I totally agree with those that said the lease was broken by the owener and you need to vacate NOW! My stable where I board is totally open to me whenever. I can use any of the amenities at any time. As I was told by the owner, I am paying him...this is now "my" barn. The only condition we have is that they are also a theraputic riding stable and on Saturday's when they are doing therepy, we can't use the arena. But that was stated in our agreement at the get go. I agree that something is rotten in Denmark and it sounds pretty hinky. I wish you good luck in not only a new barn but in your horse ownership.


----------



## mls (Nov 28, 2006)

Joe4d said:


> yeh you have no obligation to give any notice. Sounds like the BO's broke the lease agreement.


If it was indeed stated in the boarding contract.

Most contracts come with a clause - that the undersigned agrees to follow new rules as they are implemented.

There actually are barns out there that don't allow pasture boarded horses to use the facility. Couple of times a year I have an inquiry if the pasture boarded horses at our barn get to use the indoor, have a tack locker, etc.


----------



## franknbeans (Jun 7, 2007)

mls said:


> If it was indeed stated in the boarding contract.
> 
> Most contracts come with a clause - that the undersigned agrees to follow new rules as they are implemented.
> 
> There actually are barns out there that don't allow pasture boarded horses to use the facility. Couple of times a year I have an inquiry if the pasture boarded horses at our barn get to use the indoor, have a tack locker, etc.


My rationale for leaving and feeling the BO had broken the agreement was the inferior feed. Period. However-"new rules" is totally different IMO than all of a sudden removing amenities that were previously included. Sort of reminds me of the cereal boxes and candy bars getting smaller but at the same price, only more extreme.


----------



## rosieposie (Jan 17, 2012)

Sent an email to my barn owner. I told her that we found another barn that suited our needs better and she was fine with everything. I am so relieved! A big weight has been lifted off my shoulders 
Thanks to everyone's replies.


----------



## myhorsesonador (Jun 21, 2009)

Joe4d said:


> Send the barn owner an email
> Sense the services provided have been cut in half I will only be paying half as much , when the services return to the previous level I will start paying the full amount.
> 
> Leases work two ways, you agreed to pay X amount in return for Y services. If the BO suddenly decides to change the services, I would suddenly decide to change the amount I was paying.


I did that 

I was at a self care facility, and he raised my rate, because more people wanted it. He raised my board $50, did I mention that this was the BM NOT BO. I garuntee he was pocketing the moeney. That farm needed a lot of work, but he just kept it "safe." 
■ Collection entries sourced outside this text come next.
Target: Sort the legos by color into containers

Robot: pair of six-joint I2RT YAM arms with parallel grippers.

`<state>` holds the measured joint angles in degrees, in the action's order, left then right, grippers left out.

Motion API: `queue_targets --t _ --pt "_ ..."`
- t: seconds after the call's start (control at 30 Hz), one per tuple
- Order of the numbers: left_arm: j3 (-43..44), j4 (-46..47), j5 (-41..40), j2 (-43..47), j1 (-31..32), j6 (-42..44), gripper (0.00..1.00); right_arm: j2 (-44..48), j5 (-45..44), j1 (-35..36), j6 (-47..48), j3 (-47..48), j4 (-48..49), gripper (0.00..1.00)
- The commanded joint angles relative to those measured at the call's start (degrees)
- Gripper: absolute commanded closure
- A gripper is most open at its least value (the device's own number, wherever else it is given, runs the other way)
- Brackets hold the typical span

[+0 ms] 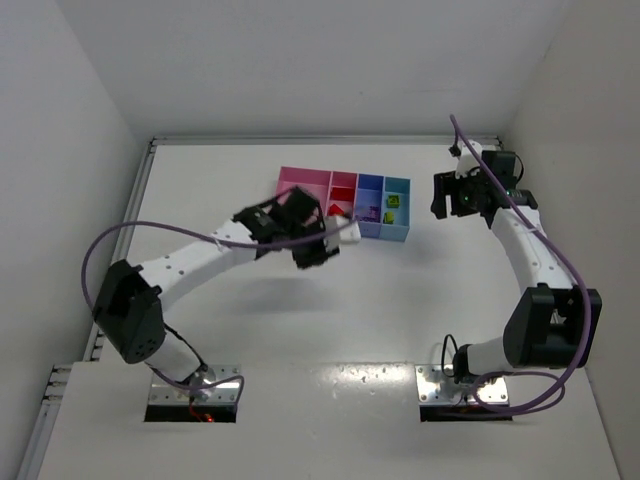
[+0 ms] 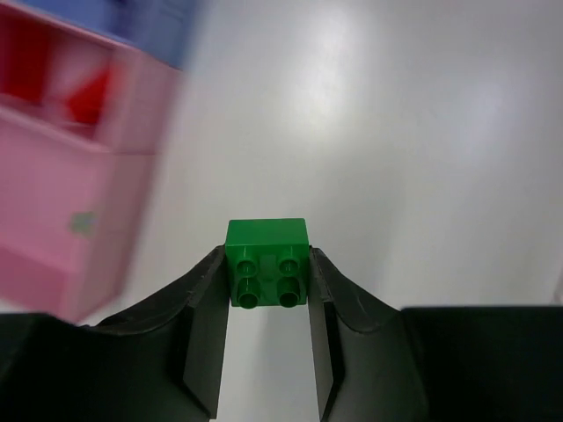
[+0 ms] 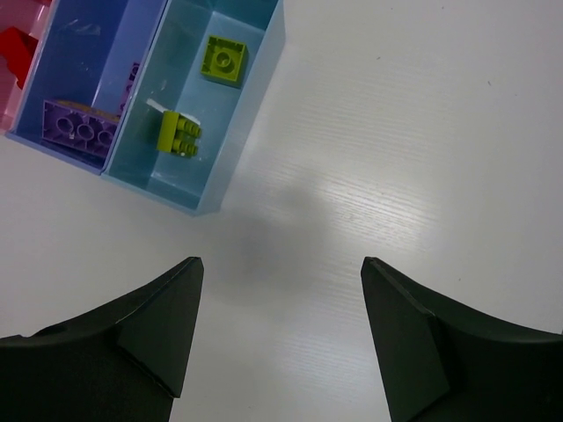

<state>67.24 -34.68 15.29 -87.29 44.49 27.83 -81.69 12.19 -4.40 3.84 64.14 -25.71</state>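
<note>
My left gripper (image 2: 267,283) is shut on a dark green lego (image 2: 267,262), held above the table just in front of the pink containers (image 2: 44,202). In the top view this gripper (image 1: 325,246) hangs at the near edge of the bin row (image 1: 300,178). Red legos (image 2: 88,98) lie in the narrower pink bin. My right gripper (image 3: 281,264) is open and empty, above bare table right of the light blue bin (image 3: 176,180). That bin holds two yellow-green legos (image 3: 225,58) (image 3: 176,134). A purple lego (image 3: 79,130) lies in the blue-violet bin (image 3: 97,53).
The bin row stands at the back middle of the white table (image 1: 400,300). White walls close in the left, back and right sides. The right arm (image 1: 530,250) stands along the right side, and the left arm (image 1: 190,265) reaches across from the left.
</note>
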Motion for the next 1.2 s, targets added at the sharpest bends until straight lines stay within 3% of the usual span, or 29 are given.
queue_targets --t 0.0,0.13,0.3,0.6,0.77,0.87,1.0,1.07,1.1,1.17 --pt "11.4 -0.74 1.67 2.92 -6.95 -6.72 0.79 0.83 1.88 0.27 -1.29 -0.86 1.54 0.26" --pt "20.98 2.68 -4.37 -3.05 -13.45 -15.25 0.79 0.83 3.1 0.27 -1.81 -1.38 1.54 0.26" --pt "31.87 3.91 -5.62 -13.77 -19.95 -21.32 0.79 1.36 3.11 0.27 -1.81 -2.0 1.02 0.26" --pt "46.82 3.91 1.84 -33.71 -25.32 -27.66 0.75 0.83 3.11 0.27 -1.29 -2.53 1.02 0.26" --pt "48.86 3.39 2.37 -38.04 -25.33 -28.36 0.72 0.3 3.11 -0.25 -1.29 -2.53 1.02 0.26" --pt "48.86 2.86 3.16 -39.62 -25.33 -28.36 0.62 -0.22 3.11 -0.25 -1.29 -2.0 1.02 0.26" --pt "48.25 2.24 2.3 -39.63 -25.33 -30.02 0.3 -0.83 3.11 -0.25 -1.29 -1.39 1.02 0.26" --pt "48.25 2.24 1.51 -37.79 -25.33 -31.08 0.25 -0.84 3.11 -0.25 -1.81 -0.69 1.02 0.26" --pt "48.25 2.24 1.5 -35.09 -25.33 -31.61 0.11 -1.36 3.11 -0.25 -2.34 0.1 1.02 0.26" --pt "47.11 2.86 1.5 -31.91 -25.33 -32.66 0.03 -1.37 3.72 -0.25 -2.87 1.25 1.02 0.26"
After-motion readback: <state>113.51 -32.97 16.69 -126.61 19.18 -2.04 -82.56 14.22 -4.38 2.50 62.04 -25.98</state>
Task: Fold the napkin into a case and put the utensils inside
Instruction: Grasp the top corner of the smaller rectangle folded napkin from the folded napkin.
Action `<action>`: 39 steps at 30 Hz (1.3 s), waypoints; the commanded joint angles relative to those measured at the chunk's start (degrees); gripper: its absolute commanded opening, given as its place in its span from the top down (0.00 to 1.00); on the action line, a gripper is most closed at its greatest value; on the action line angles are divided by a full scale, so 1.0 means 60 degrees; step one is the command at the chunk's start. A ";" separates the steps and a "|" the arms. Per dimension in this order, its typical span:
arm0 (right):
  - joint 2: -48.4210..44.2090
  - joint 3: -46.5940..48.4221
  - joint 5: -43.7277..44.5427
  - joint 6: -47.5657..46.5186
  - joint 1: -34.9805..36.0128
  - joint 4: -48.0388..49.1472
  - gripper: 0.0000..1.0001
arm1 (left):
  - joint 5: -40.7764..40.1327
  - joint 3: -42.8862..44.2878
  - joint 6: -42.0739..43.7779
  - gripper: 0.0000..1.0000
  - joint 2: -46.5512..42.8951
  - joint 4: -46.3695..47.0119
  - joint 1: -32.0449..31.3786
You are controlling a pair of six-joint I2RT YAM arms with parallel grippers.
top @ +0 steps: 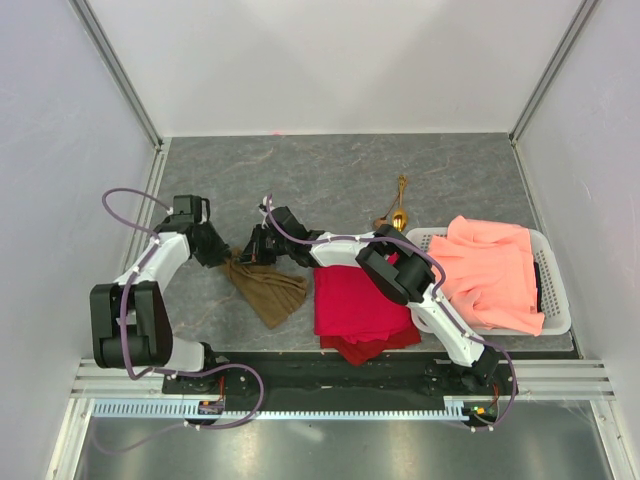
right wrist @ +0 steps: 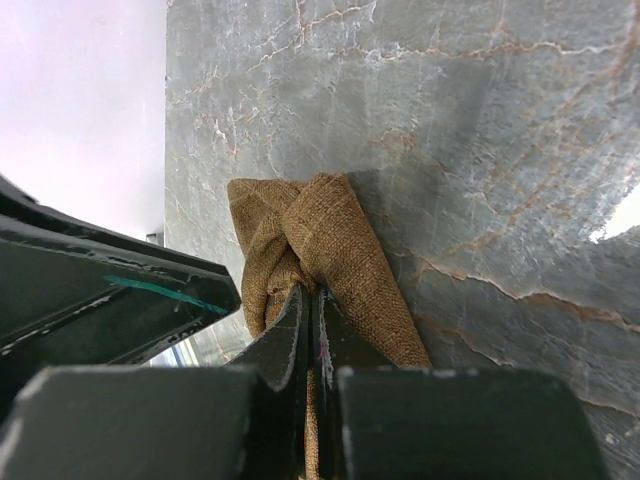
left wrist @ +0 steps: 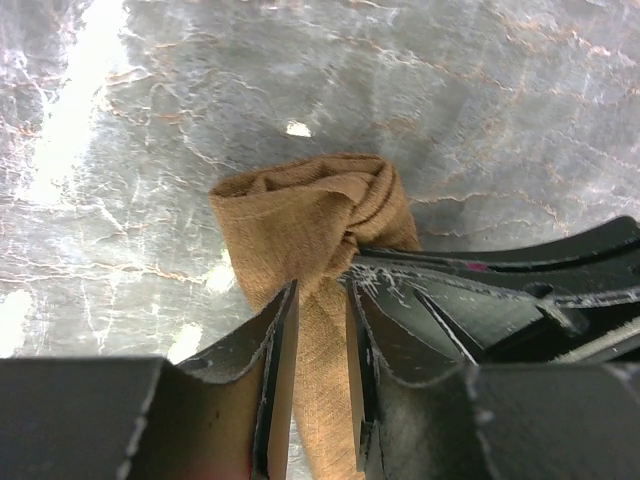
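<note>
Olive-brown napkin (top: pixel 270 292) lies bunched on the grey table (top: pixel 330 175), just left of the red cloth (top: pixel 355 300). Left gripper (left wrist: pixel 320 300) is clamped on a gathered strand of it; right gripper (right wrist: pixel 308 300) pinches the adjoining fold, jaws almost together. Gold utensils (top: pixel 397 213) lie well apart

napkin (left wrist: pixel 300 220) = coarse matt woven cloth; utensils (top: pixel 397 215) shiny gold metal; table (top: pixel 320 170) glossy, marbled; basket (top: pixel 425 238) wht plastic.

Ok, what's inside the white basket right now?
A crumpled salmon-orange cloth fills the white basket. It covers nearly the whole floor, so anything beneath it cannot be seen. The gold utensils lie outside, on the table by its far left corner.
</note>
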 commanded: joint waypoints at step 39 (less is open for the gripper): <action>-0.0252 0.2168 0.0228 -0.2696 0.0825 -0.3195 1.00 | 0.0815 0.0092 0.0175 0.98 0.0095 0.0242 -0.0482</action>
So you know what I told him. "If your raising my board I'm taking an extra stall for hay, and grain." Then I walked off. End of that. :twisted:


----------



## Courtney (May 20, 2011)

Check your existing lease agreement. If the contract says you're entitled to certain amenities and you're no longer getting them, the barn owner has breached his part of the agreement and the contract is, for the most part, null. If s/he is not maintaining their part of the bargain, you are no longer required to do your part, which was providing notice upon relocating.

I board at a barn with a lot of great amenities and I keep my mare in the pasture. I get full access to all of the facilities, but the lesson program gets first dibs on the arena. If a boarder wants to ride during a lesson, they are asked to stay out of the way of the lesson kids, whether it's in another arena all together, the parcel of land across the road or in a corner of the in-use arena. If it's a jumping lesson, only the lesson students are allowed in the arena for safety's sake. All lessons are scheduled weeks in advance, on a public whiteboard, so it's easy for me to schedule my riding time around lessons. If I was in your situation though, I'd be very upset about the sudden lack of amenities I'm paying for.


----------



## rosieposie (Jan 17, 2012)

HI everyone...here is my update. Our new BO came and got our 2 horses and she didn't even charge us to pick them up. Very nice of her so we got her a gift card for thanks. We got the horses up to new place with no problems and they got settled in nicely. My horse actually had a spring in her step and all the "boys" in the adjacent pasture were checking out the 2 new girls!  Our girls looked so happy and content. They will have their own stalls from now on (I like to think of stalls as their own snug little bedroom) and we now get to finally enjoy our horses with no hassles. We now know our horses are being well fed, and are being taken excellent care of.


----------



## Northernstar (Jul 23, 2011)

rosieposie said:


> HI everyone...here is my update. Our new BO came and got our 2 horses and she didn't even charge us to pick them up. Very nice of her so we got her a gift card for thanks. We got the horses up to new place with no problems and they got settled in nicely. My horse actually had a spring in her step and all the "boys" in the adjacent pasture were checking out the 2 new girls!  Our girls looked so happy and content. They will have their own stalls from now on (I like to think of stalls as their own snug little bedroom) and we now get to finally enjoy our horses with no hassles. We now know our horses are being well fed, and are being taken excellent care of.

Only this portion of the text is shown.